### [Records provided]
================================
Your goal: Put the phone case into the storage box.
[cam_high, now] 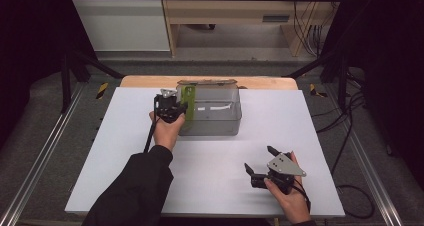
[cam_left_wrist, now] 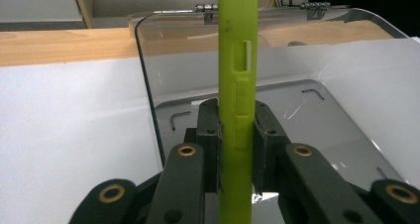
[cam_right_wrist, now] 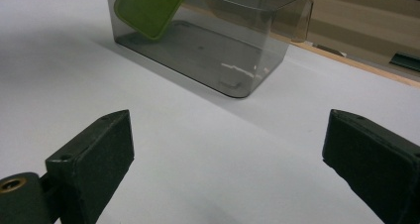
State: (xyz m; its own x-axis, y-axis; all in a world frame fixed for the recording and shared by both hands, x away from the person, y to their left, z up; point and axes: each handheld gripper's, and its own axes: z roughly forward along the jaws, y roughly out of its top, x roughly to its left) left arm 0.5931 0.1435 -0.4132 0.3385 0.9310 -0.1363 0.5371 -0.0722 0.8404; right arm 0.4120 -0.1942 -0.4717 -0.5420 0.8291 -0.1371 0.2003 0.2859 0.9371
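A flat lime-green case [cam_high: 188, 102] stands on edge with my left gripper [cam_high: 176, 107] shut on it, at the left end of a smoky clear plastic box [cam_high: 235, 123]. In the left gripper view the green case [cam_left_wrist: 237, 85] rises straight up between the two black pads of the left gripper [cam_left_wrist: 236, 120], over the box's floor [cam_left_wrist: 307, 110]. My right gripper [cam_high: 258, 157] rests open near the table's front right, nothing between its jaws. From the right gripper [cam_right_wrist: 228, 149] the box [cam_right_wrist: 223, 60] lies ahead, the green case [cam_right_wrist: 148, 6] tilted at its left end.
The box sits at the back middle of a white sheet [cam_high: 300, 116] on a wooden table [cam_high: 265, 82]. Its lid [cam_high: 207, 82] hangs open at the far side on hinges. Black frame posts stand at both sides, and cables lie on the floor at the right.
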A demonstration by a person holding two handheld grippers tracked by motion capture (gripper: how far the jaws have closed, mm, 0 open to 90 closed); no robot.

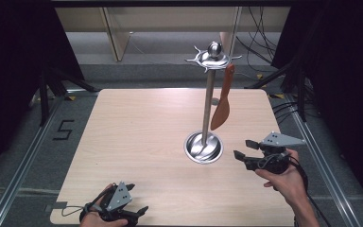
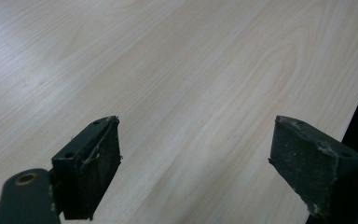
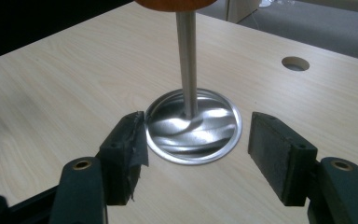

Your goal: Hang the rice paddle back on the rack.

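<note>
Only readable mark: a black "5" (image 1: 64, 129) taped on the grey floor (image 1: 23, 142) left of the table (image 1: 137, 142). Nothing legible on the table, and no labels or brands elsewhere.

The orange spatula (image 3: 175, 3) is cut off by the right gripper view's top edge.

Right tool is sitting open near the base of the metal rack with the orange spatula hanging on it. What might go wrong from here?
1. The right tool is open, level with the round steel base of the tall metal utensil stand; a nudge there might slide or tip the stand.
2. The orange wooden spatula hangs from a hook at the top, well above the tool; bumping the pole could swing it off.
3. The left tool rests open over the bare wooden table, too far to steady anything.
</note>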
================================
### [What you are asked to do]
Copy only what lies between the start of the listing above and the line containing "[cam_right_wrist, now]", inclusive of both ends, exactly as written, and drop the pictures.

### [Written answer]
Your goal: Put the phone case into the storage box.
[cam_high, now] 
[cam_left_wrist, now] 
[cam_right_wrist, now] 

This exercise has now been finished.